*TRY IT*. Give back the lines below exactly, but do not include any pictures.

Records from a data collection:
┌──

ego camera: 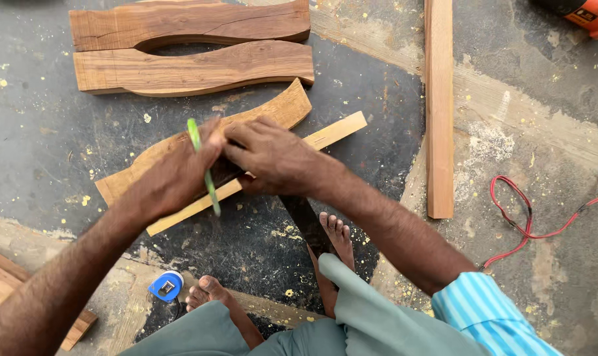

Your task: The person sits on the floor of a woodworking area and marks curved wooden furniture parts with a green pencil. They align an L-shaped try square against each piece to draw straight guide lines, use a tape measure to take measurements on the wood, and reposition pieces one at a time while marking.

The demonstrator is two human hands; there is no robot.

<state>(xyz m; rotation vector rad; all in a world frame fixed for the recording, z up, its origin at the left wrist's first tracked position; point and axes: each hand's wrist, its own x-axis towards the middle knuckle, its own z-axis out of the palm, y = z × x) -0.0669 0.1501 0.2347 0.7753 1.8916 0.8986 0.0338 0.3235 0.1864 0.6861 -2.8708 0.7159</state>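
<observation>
A curved brown wooden piece (pixel 282 109) lies on the dark floor, and a thin pale wooden strip (pixel 332 134) lies slantwise across it. My right hand (pixel 276 158) presses down on the strip and the curved piece where they cross. My left hand (pixel 173 175) grips a green pencil (pixel 211 191), whose lower end points down at the strip's near edge. The hands hide the middle of both pieces.
Two more curved wooden pieces (pixel 187 23) (pixel 193 69) lie side by side at the top. A long straight plank (pixel 439 105) lies to the right, with a red cable (pixel 529 217) and an orange power tool (pixel 592 14) beyond. A blue tape measure (pixel 166 286) sits by my bare feet (pixel 338 234).
</observation>
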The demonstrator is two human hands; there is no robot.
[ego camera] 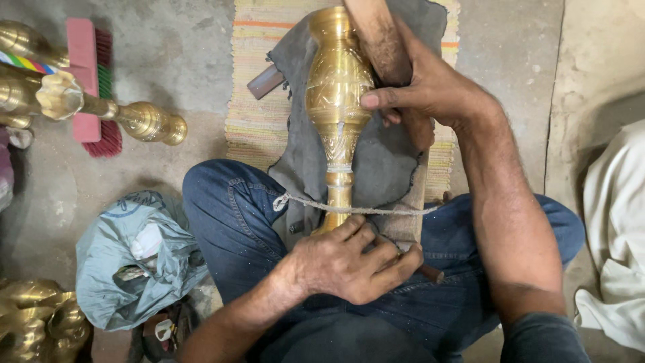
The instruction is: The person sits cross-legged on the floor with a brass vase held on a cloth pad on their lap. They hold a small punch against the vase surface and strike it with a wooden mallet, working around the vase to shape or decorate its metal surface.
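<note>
Both hands were on a shiny gold vase (338,101) that lay on a gray cloth (376,161). Left hand (349,262) was curled around the vase's bottom end and a brown stick (426,271). Right hand (420,91) pressed its thumb on the fat middle. A string (376,210) crossed the thin neck between the hands. Far left of the hands lay a pink brush (91,81).

The base of the brass vase (338,101) was hidden under the left hand (349,262). The top edge cropped its mouth. Only the handle end of the tool (430,272) showed. The plastic bag's (134,255) contents were indistinct.
</note>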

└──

*TASK RESPONSE*.
ego camera: 

Your task: The person sits on the floor of a woodworking area and marks curved wooden furniture parts with a green pencil. They align an L-shaped try square against each piece to draw straight guide lines, use a tape measure to take measurements on the wood, and reposition pieces one at a time while marking.

The demonstrator is two human hands; there is no robot.

<state>(xyz m; rotation vector rad; all in a world frame fixed for the recording, z up, its origin at the left wrist's first tracked position; point and axes: each hand's wrist, its own x-axis towards the middle knuckle, its own z-axis out of the palm, y = z × x) -0.0669 0.1501 0.2347 0.7753 1.8916 0.8986 0.0338 0.3235 0.1864 0.6861 -2.8708 0.7159</state>
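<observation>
A curved brown wooden piece (pixel 282 109) lies on the dark floor, and a thin pale wooden strip (pixel 332 134) lies slantwise across it. My right hand (pixel 276 158) presses down on the strip and the curved piece where they cross. My left hand (pixel 173 175) grips a green pencil (pixel 211 191), whose lower end points down at the strip's near edge. The hands hide the middle of both pieces.
Two more curved wooden pieces (pixel 187 23) (pixel 193 69) lie side by side at the top. A long straight plank (pixel 439 105) lies to the right, with a red cable (pixel 529 217) and an orange power tool (pixel 592 14) beyond. A blue tape measure (pixel 166 286) sits by my bare feet (pixel 338 234).
</observation>
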The demonstrator is two human hands; there is no robot.
[ego camera] 
The instruction is: The person sits cross-legged on the floor with a brass vase held on a cloth pad on their lap. They hold a small punch against the vase surface and strike it with a wooden mallet, working around the vase to shape or decorate its metal surface.
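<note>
Both hands were on a shiny gold vase (338,101) that lay on a gray cloth (376,161). Left hand (349,262) was curled around the vase's bottom end and a brown stick (426,271). Right hand (420,91) pressed its thumb on the fat middle. A string (376,210) crossed the thin neck between the hands. Far left of the hands lay a pink brush (91,81).

The base of the brass vase (338,101) was hidden under the left hand (349,262). The top edge cropped its mouth. Only the handle end of the tool (430,272) showed. The plastic bag's (134,255) contents were indistinct.
</note>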

Nothing further is needed for this exercise.